Ignore additional field in kafka record if not present in BQ table
subham611 opened this issue · comments
Subham Singhal commented
I have a BQ table with field {"id":"string", "amount":"long"}.
I am passing kafka record as {"id":"1", "amount":1, "extraField":"someField"} and this results in following error:
Task failed with java.lang.NullPointerException error: null (com.wepay.kafka.connect.bigquery.write.batch.KCBQThreadPoolExecutor:70)
Exception in thread "pool-5-thread-2" java.lang.NullPointerException
at com.wepay.kafka.connect.bigquery.convert.BigQuerySchemaConverter.convertSchema(BigQuerySchemaConverter.java:104)
at com.wepay.kafka.connect.bigquery.convert.BigQuerySchemaConverter.convertSchema(BigQuerySchemaConverter.java:46)
at com.wepay.kafka.connect.bigquery.SchemaManager.getBigQuerySchema(SchemaManager.java:479)
at com.wepay.kafka.connect.bigquery.SchemaManager.convertRecordSchema(SchemaManager.java:315)

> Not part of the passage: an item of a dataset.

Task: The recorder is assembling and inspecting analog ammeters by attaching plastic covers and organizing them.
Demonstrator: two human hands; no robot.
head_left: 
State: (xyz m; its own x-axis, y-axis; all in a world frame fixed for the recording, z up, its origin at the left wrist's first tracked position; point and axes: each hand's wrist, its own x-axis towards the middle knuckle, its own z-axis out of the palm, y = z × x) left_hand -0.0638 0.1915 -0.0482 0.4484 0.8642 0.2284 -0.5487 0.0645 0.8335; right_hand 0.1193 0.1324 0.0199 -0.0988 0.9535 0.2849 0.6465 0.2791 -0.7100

at com.wepay.kafka.connect.bigquery.SchemaManager.getAndValidateProposedSchema(SchemaManager.java:286)
at com.wepay.kafka.connect.bigquery.SchemaManager.getTableInfo(SchemaManager.java:269)
at com.wepay.kafka.connect.bigquery.SchemaManager.updateSchema(SchemaManager.java:242)
at com.wepay.kafka.connect.bigquery.write.row.AdaptiveBigQueryWriter.attemptSchemaUpdate(AdaptiveBigQueryWriter.java:159)
at com.wepay.kafka.connect.bigquery.write.row.AdaptiveBigQueryWriter.performWriteRequest(AdaptiveBigQueryWriter.java:110)
at com.wepay.kafka.connect.bigquery.write.row.BigQueryWriter.writeRows(BigQueryWriter.java:118)
at com.wepay.kafka.connect.bigquery.write.batch.TableWriter.run(TableWriter.java:96)
at java.base/java.util.concurrent.ThreadPoolExecutor.runWorker(ThreadPoolExecutor.java:1128)
at java.base/java.util.concurrent.ThreadPoolExecutor$Worker.run(ThreadPoolExecutor.java:628)
at java.base/java.lang.Thread.run(Thread.java:829)
[2022-08-05 05:22:34,130] ERROR [client_event_receiver_bq_connector|task-0] Task failed with java.lang.NullPointerException error: null (com.wepay.kafka.connect.bigquery.write.batch.KCBQThreadPoolExecutor:70)
Exception in thread "pool-5-thread-1" java.lang.NullPointerException
at com.wepay.kafka.connect.bigquery.convert.BigQuerySchemaConverter.convertSchema(BigQuerySchemaConverter.java:104)
at com.wepay.kafka.connect.bigquery.convert.BigQuerySchemaConverter.convertSchema(BigQuerySchemaConverter.java:46)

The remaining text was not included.